──────── Supplied data
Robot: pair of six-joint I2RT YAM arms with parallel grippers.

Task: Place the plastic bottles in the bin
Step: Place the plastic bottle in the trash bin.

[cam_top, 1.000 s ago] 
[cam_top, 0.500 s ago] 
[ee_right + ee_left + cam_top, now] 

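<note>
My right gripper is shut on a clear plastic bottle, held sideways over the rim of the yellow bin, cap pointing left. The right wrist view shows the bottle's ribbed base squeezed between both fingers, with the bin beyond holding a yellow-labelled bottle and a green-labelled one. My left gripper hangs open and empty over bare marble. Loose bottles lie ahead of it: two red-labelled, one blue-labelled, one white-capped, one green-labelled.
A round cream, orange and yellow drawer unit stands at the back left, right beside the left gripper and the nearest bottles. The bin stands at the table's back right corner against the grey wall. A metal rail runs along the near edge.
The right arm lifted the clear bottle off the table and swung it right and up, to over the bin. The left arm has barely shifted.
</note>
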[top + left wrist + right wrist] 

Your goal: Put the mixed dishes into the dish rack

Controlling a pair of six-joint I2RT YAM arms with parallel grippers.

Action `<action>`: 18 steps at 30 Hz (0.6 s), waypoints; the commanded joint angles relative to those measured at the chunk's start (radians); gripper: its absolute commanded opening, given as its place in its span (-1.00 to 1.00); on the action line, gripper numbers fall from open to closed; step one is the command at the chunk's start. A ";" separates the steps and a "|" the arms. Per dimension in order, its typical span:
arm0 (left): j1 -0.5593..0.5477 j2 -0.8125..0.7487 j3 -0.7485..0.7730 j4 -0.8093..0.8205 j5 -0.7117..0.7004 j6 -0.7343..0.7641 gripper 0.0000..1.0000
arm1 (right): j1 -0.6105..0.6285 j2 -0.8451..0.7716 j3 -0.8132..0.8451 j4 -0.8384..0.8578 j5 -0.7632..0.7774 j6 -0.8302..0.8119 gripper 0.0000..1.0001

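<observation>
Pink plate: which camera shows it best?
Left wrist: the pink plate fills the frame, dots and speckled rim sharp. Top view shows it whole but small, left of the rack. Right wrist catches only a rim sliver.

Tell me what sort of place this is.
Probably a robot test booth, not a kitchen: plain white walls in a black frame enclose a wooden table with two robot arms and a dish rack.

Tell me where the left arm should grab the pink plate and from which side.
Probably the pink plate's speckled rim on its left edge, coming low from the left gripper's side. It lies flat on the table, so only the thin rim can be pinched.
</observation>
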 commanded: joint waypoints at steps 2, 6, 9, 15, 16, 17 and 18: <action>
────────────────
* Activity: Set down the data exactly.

* Expected answer:
Robot: pair of six-joint I2RT YAM arms with parallel grippers.

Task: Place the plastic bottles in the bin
Step: Place the plastic bottle in the trash bin.

[cam_top, 1.000 s ago] 
[cam_top, 0.500 s ago] 
[ee_right + ee_left + cam_top, now] 

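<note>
My right gripper is shut on a clear plastic bottle, held sideways over the rim of the yellow bin, cap pointing left. The right wrist view shows the bottle's ribbed base squeezed between both fingers, with the bin beyond holding a yellow-labelled bottle and a green-labelled one. My left gripper hangs open and empty over bare marble. Loose bottles lie ahead of it: two red-labelled, one blue-labelled, one white-capped, one green-labelled.
A round cream, orange and yellow drawer unit stands at the back left, right beside the left gripper and the nearest bottles. The bin stands at the table's back right corner against the grey wall. A metal rail runs along the near edge.
The right arm lifted the clear bottle off the table and swung it right and up, to over the bin. The left arm has barely shifted.
</note>
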[top + left wrist + right wrist] 

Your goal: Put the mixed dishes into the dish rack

Controlling a pair of six-joint I2RT YAM arms with parallel grippers.

Action `<action>`: 18 steps at 30 Hz (0.6 s), waypoints; the commanded joint angles relative to those measured at the chunk's start (radians); gripper: its absolute commanded opening, given as its place in its span (-1.00 to 1.00); on the action line, gripper numbers fall from open to closed; step one is the command at the chunk's start. A ";" separates the steps and a "|" the arms. Per dimension in order, its typical span:
arm0 (left): j1 -0.5593..0.5477 j2 -0.8125..0.7487 j3 -0.7485..0.7730 j4 -0.8093..0.8205 j5 -0.7117..0.7004 j6 -0.7343..0.7641 gripper 0.0000..1.0000
arm1 (right): j1 -0.6105..0.6285 j2 -0.8451..0.7716 j3 -0.8132..0.8451 j4 -0.8384..0.8578 j5 -0.7632..0.7774 j6 -0.8302..0.8119 gripper 0.0000..1.0001

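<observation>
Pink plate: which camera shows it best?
Left wrist: the pink plate fills the frame, dots and speckled rim sharp. Top view shows it whole but small, left of the rack. Right wrist catches only a rim sliver.

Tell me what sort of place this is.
Probably a robot test booth, not a kitchen: plain white walls in a black frame enclose a wooden table with two robot arms and a dish rack.

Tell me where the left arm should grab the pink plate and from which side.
Probably the pink plate's speckled rim on its left edge, coming low from the left gripper's side. It lies flat on the table, so only the thin rim can be pinched.
</observation>
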 commanded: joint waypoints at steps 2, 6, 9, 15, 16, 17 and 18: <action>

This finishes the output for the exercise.